Results with effect sizes. On Game of 24, chain-of-thought prompting with GPT-4 solved 4 percent of games and self-consistency over 100 samples reached 9 percent. Tree of Thoughts with a beam of 1 already hit 45 percent, and a beam of 5 hit 74 percent. The error analysis is telling, about 60 percent of chain-of-thought samples had already failed after generating just the first step, which is the early-commitment failure the tree is built to fix. On Creative Writing, GPT-4 scored passages from Tree of Thoughts at 7.56 coherence against 6.93 for chain-of-thought, and human raters preferred the tree's passages in 41 of 100 pairs against 21 for chain-of-thought. On Mini Crosswords, word-level success rose from under 16 percent for chain-of-thought to 60 percent for Tree of Thoughts, solving 4 of 20 games.

Limitations and open questions. Every node costs a generate call and an evaluate call, so the method spends many model calls per problem where plain prompting spends one, and deliberate search may not be worth it on tasks a model already handles in one pass. The evaluator is the ceiling, the crosswords ablations show an oracle best-state heuristic solving 7 of 20 games against the model's own 4 of 20, so confidently wrong evaluations that prune solvable branches are a real failure mode. The paper uses simple BFS and DFS and leaves stronger search like A* and MCTS, and fine-tuning the model for this style of deliberate decision making, as future work.

My assessment

The authors got the framing right, and it has held up. Recasting inference as search over self-evaluated thoughts is the durable idea, and it generalizes cleanly, the same four-question recipe handles arithmetic, open-ended writing, and a constraint puzzle. The cheapest part, having one frozen model play both generator and evaluator with no training, is what made the idea spread, because anyone could try it on top of a model they already had.
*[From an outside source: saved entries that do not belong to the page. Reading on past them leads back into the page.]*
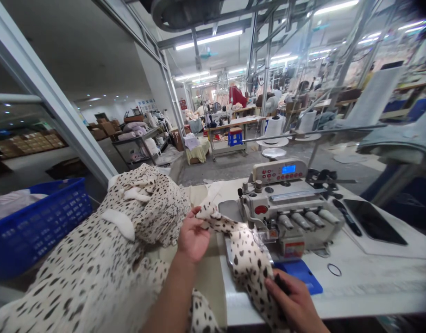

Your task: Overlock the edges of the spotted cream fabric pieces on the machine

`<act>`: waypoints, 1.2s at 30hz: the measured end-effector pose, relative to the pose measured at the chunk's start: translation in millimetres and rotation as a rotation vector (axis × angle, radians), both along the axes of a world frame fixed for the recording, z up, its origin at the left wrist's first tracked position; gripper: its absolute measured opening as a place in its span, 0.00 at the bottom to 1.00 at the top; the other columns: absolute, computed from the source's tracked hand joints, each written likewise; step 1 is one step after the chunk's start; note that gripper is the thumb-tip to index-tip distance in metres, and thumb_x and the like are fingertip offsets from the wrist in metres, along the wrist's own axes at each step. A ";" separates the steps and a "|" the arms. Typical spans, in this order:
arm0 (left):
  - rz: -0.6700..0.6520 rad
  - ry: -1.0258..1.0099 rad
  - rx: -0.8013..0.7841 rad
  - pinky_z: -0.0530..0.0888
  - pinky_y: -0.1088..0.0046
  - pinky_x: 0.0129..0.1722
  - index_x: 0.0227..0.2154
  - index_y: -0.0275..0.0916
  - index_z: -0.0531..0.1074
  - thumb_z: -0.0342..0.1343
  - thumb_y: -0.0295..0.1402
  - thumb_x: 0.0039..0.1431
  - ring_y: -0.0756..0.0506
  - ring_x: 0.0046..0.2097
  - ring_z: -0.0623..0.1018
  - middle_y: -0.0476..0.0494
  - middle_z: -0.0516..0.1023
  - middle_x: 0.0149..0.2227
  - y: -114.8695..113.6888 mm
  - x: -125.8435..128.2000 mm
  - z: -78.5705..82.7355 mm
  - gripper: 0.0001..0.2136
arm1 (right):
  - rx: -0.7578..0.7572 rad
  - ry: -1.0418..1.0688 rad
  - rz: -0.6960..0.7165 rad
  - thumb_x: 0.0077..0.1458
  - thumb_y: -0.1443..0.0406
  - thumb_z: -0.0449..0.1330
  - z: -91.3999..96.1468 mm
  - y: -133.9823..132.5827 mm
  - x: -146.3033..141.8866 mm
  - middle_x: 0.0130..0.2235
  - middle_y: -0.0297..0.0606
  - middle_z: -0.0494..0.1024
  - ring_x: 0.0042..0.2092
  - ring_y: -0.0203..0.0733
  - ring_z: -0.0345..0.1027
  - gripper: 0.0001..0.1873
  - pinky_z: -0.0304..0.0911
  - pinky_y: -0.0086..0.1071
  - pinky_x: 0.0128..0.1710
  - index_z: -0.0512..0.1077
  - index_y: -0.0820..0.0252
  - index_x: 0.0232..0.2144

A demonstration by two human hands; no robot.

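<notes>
A strip of white fabric with dark spots [249,256] stretches between my two hands, lying across the front of an overlock sewing machine [292,212]. My left hand [195,235] pinches the fabric's far end, left of the machine's needle area. Nearer to me, my right hand [293,293] grips the same piece at its lower right, thumb on top. The fabric's middle lies by the presser foot; whether it sits under the foot I cannot tell. A large heap of the same spotted fabric [91,259] fills the left side, beside my left forearm.
A blue plastic basket [39,226] with pale cloth stands at far left. On the white machine table [372,282] are a phone-like black tablet [374,221], a dark handled tool [347,216] and a black ring [334,269]. Thread cones [275,128] rise behind the machine.
</notes>
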State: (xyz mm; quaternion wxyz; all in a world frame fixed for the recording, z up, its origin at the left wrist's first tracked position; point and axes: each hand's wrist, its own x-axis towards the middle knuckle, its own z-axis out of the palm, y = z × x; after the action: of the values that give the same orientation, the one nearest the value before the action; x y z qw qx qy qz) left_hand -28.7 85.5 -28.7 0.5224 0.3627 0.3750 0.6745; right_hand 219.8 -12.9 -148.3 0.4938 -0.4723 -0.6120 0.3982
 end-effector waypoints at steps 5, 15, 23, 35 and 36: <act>0.060 -0.143 -0.117 0.79 0.64 0.38 0.30 0.38 0.70 0.70 0.30 0.42 0.42 0.35 0.82 0.45 0.81 0.30 18.9 -2.2 4.8 0.15 | -0.001 -0.004 0.009 0.61 0.50 0.59 1.1 -0.4 1.0 0.28 0.37 0.78 0.32 0.45 0.72 0.20 0.68 0.32 0.34 0.77 0.59 0.27; 0.373 -0.030 0.075 0.74 0.76 0.35 0.23 0.39 0.61 0.70 0.30 0.41 0.53 0.28 0.77 0.58 0.70 0.21 90.9 -19.1 30.6 0.19 | 0.042 -0.013 0.049 0.62 0.51 0.57 15.2 0.4 0.9 0.27 0.35 0.76 0.30 0.41 0.68 0.21 0.65 0.31 0.32 0.76 0.59 0.26; 0.434 0.329 0.150 0.73 0.70 0.38 0.23 0.39 0.65 0.64 0.29 0.42 0.49 0.30 0.75 0.56 0.68 0.23 114.9 -12.6 53.0 0.11 | 0.036 0.047 0.071 0.62 0.50 0.55 14.9 -0.4 2.4 0.26 0.34 0.72 0.29 0.40 0.65 0.23 0.62 0.30 0.31 0.73 0.59 0.24; -0.165 1.279 0.594 0.72 0.58 0.55 0.39 0.44 0.77 0.59 0.30 0.55 0.40 0.51 0.76 0.41 0.80 0.45 -45.3 64.2 -2.7 0.08 | 0.048 -0.039 0.018 0.64 0.50 0.54 23.9 -4.3 -24.9 0.23 0.31 0.69 0.27 0.37 0.60 0.25 0.58 0.28 0.30 0.70 0.60 0.22; -0.167 1.345 0.633 0.70 0.57 0.58 0.41 0.44 0.76 0.58 0.32 0.57 0.39 0.54 0.75 0.41 0.79 0.48 -47.8 64.1 -4.2 0.09 | 0.039 -0.014 0.019 0.63 0.49 0.55 24.9 -4.3 -24.6 0.24 0.31 0.70 0.28 0.37 0.61 0.24 0.60 0.29 0.31 0.71 0.60 0.23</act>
State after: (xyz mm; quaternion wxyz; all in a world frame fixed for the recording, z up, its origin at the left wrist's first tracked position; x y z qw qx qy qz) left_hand 35.4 37.7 -32.9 0.1005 0.8571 0.3728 0.3411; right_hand 195.2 -17.2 -123.4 0.4950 -0.4595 -0.6274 0.3875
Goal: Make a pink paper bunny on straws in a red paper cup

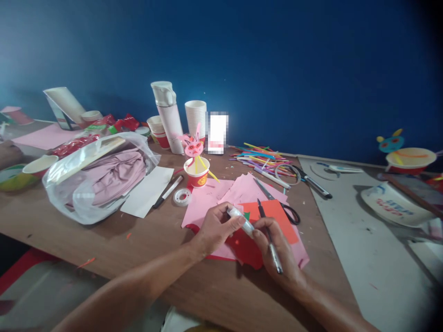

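Note:
My left hand [216, 228] is closed around a small white glue tube [241, 220], held over red paper [247, 246] and pink paper [207, 203] on the wooden table [145, 244]. My right hand [278, 249] pinches the tube's lower end with its fingertips while a black pen [269, 240] lies tucked between its fingers. An orange-red sheet [277, 216] lies just behind the hands. Black-handled scissors [284, 207] rest on the pink paper beyond them.
A paper-cup bunny craft [196, 168], a tape roll [182, 197], a marker [168, 191], coloured straws [261, 159], a white flask [168, 115], stacked cups [195, 117] and a plastic bag [100, 177] crowd the table. A grey mat [360, 240] with a plate [394, 205] lies to the right.

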### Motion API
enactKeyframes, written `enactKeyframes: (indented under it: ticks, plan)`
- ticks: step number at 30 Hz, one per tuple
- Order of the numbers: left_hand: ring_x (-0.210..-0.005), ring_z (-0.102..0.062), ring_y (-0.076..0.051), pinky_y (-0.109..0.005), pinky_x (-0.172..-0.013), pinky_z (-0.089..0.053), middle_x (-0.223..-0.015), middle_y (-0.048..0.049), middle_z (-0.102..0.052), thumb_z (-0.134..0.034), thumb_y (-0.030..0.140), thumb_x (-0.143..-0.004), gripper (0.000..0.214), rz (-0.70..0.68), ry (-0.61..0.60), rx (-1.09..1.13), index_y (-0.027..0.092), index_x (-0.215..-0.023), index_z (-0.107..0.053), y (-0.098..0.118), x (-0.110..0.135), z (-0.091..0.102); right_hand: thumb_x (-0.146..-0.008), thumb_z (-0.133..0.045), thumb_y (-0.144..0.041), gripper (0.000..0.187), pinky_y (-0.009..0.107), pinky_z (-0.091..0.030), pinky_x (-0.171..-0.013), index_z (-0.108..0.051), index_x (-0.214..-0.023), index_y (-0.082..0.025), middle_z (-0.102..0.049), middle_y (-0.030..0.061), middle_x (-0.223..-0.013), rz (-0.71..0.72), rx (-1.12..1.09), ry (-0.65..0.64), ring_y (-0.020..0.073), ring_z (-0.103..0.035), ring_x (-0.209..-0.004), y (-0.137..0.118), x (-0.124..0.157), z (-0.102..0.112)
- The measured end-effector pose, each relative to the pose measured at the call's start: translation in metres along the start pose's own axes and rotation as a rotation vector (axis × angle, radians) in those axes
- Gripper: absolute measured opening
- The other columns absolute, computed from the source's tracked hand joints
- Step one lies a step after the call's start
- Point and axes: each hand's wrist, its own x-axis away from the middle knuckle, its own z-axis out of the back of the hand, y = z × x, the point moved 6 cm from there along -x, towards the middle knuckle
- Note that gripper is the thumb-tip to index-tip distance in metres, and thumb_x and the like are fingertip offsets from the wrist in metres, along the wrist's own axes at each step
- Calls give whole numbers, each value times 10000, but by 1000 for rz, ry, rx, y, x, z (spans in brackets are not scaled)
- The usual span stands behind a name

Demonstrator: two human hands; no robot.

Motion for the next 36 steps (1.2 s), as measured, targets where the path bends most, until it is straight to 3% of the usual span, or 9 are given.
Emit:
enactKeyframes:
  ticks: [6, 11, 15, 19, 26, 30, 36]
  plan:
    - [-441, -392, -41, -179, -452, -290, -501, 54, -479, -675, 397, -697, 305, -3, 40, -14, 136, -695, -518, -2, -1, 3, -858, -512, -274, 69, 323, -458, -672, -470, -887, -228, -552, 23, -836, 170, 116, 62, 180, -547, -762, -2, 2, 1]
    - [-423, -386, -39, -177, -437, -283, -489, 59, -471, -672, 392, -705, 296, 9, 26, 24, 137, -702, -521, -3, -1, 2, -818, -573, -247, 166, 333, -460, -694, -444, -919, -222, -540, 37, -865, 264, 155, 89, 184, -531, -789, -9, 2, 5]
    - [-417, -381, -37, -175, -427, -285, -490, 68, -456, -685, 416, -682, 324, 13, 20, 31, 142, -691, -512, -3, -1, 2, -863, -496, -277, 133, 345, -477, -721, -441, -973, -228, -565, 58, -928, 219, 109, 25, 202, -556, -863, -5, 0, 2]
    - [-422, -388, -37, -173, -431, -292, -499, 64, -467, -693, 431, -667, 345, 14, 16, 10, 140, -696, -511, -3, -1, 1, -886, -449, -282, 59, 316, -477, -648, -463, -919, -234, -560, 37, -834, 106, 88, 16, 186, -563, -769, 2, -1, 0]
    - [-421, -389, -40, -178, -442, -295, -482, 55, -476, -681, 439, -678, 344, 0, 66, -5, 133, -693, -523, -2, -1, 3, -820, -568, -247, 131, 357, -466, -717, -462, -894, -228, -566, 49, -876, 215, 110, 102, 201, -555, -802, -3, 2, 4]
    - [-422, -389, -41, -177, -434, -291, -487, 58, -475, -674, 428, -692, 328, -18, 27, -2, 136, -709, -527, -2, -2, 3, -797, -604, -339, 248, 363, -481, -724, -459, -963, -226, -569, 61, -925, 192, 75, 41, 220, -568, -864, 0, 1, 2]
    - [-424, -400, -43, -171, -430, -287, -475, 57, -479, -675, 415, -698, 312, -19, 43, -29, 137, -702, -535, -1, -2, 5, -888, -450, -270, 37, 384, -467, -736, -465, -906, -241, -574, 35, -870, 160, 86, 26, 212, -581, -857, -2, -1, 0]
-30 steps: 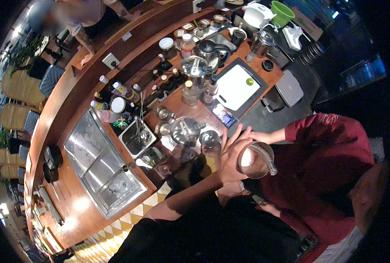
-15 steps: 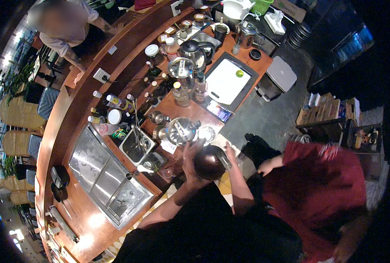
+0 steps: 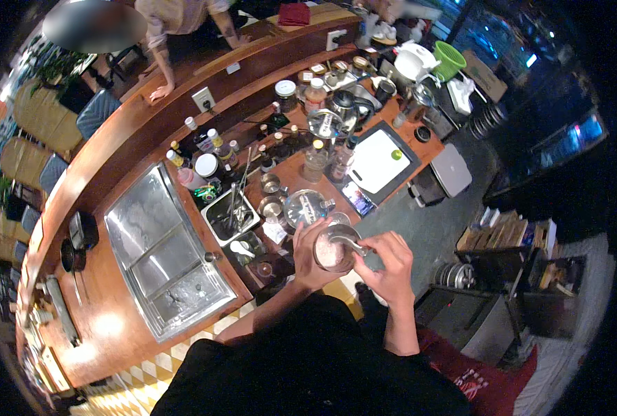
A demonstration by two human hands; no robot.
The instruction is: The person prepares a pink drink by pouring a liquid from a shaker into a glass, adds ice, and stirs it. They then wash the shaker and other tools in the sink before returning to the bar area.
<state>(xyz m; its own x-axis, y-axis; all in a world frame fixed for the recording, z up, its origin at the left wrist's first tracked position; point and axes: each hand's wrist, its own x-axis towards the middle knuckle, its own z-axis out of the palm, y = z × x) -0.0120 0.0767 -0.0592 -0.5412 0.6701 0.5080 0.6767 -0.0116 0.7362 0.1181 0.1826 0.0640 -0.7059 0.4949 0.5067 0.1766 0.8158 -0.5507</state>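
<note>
Cup: a round, dark-walled cup (image 3: 347,263) sits in your grasp in front of your body, mouth facing up toward your eyes; what lies under its base is hidden. Keep it level, since a tilt would likely spill it.

Contents: pale pinkish matter (image 3: 329,254) shows through the mouth; whether it is liquid, foam or ice, you cannot tell from here.

Left hand: your left hand (image 3: 306,258) is wrapped round the cup's left side, fingers curved along the wall. Firm, even pressure should be enough to steady it.

Right hand: your right hand (image 3: 389,267) pinches the near end of the metal piece between thumb and fingertips at the cup's right rim. A light pinch should give finer control.

Metal piece: a curved grey metal piece (image 3: 344,238) lies across the mouth; its contact with the contents is unclear. Guide it slowly, clear of the wall.

Glass jug: a clear jug (image 3: 303,209) stands on the counter just beyond the cup. Avoid knocking it.

Red shirt: a co-worker's red shirt (image 3: 492,378) shows near your right elbow. Hold that elbow in.
</note>
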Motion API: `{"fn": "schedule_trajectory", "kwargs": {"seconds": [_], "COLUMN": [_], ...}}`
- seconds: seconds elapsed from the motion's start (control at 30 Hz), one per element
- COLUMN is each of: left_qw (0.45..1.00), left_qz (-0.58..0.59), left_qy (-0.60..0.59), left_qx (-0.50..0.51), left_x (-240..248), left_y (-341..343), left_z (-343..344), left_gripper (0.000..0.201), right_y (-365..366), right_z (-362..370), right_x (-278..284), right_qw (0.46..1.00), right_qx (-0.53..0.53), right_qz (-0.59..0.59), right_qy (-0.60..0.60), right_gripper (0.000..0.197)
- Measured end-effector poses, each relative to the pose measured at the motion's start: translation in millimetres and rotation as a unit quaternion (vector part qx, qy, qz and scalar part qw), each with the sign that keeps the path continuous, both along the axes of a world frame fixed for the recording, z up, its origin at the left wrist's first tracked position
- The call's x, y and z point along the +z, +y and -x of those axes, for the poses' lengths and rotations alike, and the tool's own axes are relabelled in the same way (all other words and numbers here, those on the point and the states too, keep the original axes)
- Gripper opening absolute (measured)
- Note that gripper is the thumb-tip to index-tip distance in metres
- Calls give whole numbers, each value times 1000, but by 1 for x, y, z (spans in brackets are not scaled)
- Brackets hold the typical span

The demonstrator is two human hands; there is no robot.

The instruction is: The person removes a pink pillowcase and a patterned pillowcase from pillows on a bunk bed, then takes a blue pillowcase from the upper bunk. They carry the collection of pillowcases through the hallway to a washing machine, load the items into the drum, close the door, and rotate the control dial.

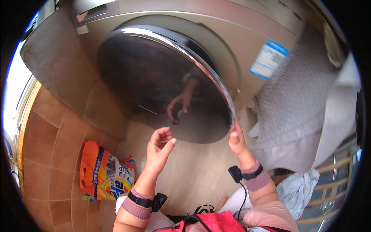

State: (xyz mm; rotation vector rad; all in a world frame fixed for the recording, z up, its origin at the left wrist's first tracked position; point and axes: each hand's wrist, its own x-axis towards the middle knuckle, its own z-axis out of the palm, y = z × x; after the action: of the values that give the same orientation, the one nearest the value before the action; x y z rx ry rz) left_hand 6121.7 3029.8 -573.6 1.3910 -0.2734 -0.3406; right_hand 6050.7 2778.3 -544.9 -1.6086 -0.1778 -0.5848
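A front-loading washing machine stands before me. Its round dark door, ringed in chrome, is swung partly out. The fingers of my right hand are at the lower right of the rim, taking hold of the door's edge; some fingertips are hidden behind it. My left hand hovers just below the glass, fingers loosely curled and thumb apart, with nothing in it. A hand is mirrored in the dark door. What lies inside the drum cannot be seen.
An orange detergent bag leans by the brown tiled wall at left. Grey textured cloth drapes down at the right. Below it, pale blue cloth hangs by wooden slats. Beige floor lies under my hands.
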Motion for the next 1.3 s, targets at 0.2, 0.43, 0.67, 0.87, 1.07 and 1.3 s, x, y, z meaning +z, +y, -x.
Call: {"fn": "schedule_trajectory", "kwargs": {"seconds": [0.2,0.43,0.67,0.87,1.07,1.3], "left_qw": [988,984,970,861,922,992], "left_qz": [150,177,162,29,-119,-53], "left_qy": [-8,-1,-3,-5,-30,-109], "left_qx": [42,-25,-182,-507,-367,-39], "left_x": [32,19,34,33,7,-7], "left_y": [-50,-48,-46,-57,-82,-83], "left_z": [4,2,25,54,114,109], "left_gripper": [12,7,25,60,94,80], "right_y": [8,24,21,11,-20,15], "right_z": [-1,17,26,22,60,182], "right_x": [15,31,29,41,64,165], "right_qw": [995,995,996,982,966,921], "right_qx": [-37,-23,-24,116,-68,-387], "right_qz": [-61,-42,-30,-30,111,53], "right_qy": [66,86,85,144,224,5], "right_gripper": [75,70,65,59,58,19]}}
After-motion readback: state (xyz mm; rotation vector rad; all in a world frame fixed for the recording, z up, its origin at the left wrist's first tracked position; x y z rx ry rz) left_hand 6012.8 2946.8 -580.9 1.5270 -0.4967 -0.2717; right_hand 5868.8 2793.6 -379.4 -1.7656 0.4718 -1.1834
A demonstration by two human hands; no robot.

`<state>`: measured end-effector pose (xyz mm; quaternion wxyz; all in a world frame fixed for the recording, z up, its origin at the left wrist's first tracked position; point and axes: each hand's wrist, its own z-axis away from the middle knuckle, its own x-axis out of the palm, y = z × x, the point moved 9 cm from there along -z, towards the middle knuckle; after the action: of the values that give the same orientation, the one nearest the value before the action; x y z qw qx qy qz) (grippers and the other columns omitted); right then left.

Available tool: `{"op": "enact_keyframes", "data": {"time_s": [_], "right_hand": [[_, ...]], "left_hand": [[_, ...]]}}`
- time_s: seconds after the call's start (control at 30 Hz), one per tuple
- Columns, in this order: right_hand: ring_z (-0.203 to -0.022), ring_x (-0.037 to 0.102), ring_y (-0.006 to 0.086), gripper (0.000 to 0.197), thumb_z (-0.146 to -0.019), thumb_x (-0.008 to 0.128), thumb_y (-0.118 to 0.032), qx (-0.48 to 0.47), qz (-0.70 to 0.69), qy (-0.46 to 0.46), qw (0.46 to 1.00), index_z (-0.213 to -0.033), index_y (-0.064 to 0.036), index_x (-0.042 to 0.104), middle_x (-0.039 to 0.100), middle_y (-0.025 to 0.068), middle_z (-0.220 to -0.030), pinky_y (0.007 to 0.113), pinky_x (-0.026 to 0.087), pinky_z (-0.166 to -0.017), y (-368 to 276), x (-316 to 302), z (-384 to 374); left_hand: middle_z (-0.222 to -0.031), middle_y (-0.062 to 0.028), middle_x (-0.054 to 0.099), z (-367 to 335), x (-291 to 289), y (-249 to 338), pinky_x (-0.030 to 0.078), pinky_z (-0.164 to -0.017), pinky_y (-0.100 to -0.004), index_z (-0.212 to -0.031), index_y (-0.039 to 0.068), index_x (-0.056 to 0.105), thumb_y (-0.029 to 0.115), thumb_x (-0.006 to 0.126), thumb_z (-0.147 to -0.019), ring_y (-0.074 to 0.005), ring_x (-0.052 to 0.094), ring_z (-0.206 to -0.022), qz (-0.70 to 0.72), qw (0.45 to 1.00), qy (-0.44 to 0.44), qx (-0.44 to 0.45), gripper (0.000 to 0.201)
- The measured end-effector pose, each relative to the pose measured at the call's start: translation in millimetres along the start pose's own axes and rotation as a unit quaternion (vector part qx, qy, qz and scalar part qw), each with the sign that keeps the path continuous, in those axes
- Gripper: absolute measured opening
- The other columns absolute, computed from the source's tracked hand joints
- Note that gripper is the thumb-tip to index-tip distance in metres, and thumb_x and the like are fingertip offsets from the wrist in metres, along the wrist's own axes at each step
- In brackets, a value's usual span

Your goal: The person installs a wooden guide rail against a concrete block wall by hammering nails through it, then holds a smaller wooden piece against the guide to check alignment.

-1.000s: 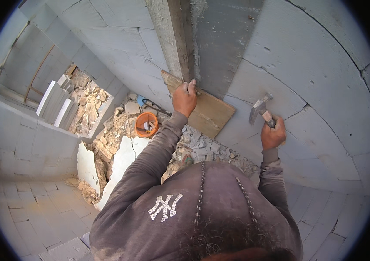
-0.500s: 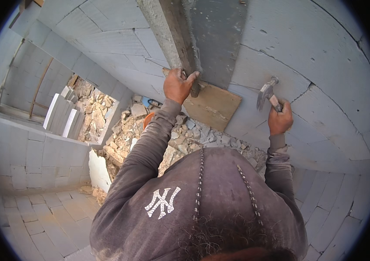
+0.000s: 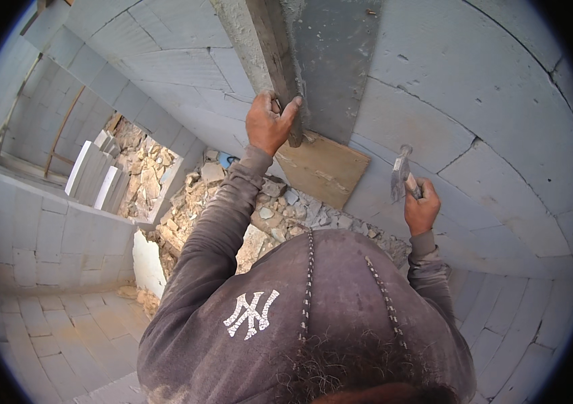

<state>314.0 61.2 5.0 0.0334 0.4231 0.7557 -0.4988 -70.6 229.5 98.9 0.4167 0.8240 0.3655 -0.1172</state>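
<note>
My left hand grips the edge of an upright wooden plank that stands against a grey concrete column in a wall of grey blocks. My right hand holds a hammer by its handle, head up, close to the block wall at the right. A flat plywood board leans on the wall below the plank, between my two hands. My grey sweater sleeves run up from the lower edge.
Broken stone and block rubble lies at the foot of the wall. White blocks stand in a gap at the left, more rubble behind them. A low block wall runs at the left. Block flooring lies lower left.
My left hand has climbed from the plywood board up onto the plank's edge. My right hand has lifted the hammer a little. The view has swung upward.
</note>
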Motion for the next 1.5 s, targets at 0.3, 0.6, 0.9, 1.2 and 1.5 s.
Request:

Where the work is honest about its own soft spot is the evaluator, and that honesty is the most useful part of the paper. The crosswords ablation, where an oracle state-picker beats the model's own heuristic, names the ceiling plainly, the search is only as good as the model's grading of partial states, and a confidently wrong grade silently discards the answer. That is the failure the simulation above puts in front of you, a branch from which 24 is truly reachable, flagged in red because the evaluator called it impossible and pruned it.

The thing the paper undersells is cost. The headline 74 percent against 4 percent is real, but it buys that with dozens of model calls per puzzle, and the paper does not press hard on a compute-matched comparison, what the same budget spent on more self-consistency chains would do. The error analysis answers it indirectly, since 60 percent of chains fail at the first step, more chains can't rescue the early-commitment problem the way a tree can, but a tighter accounting would have made the case airtight. The open door the authors named, stronger search and learned evaluators, is exactly where the next wave of work went.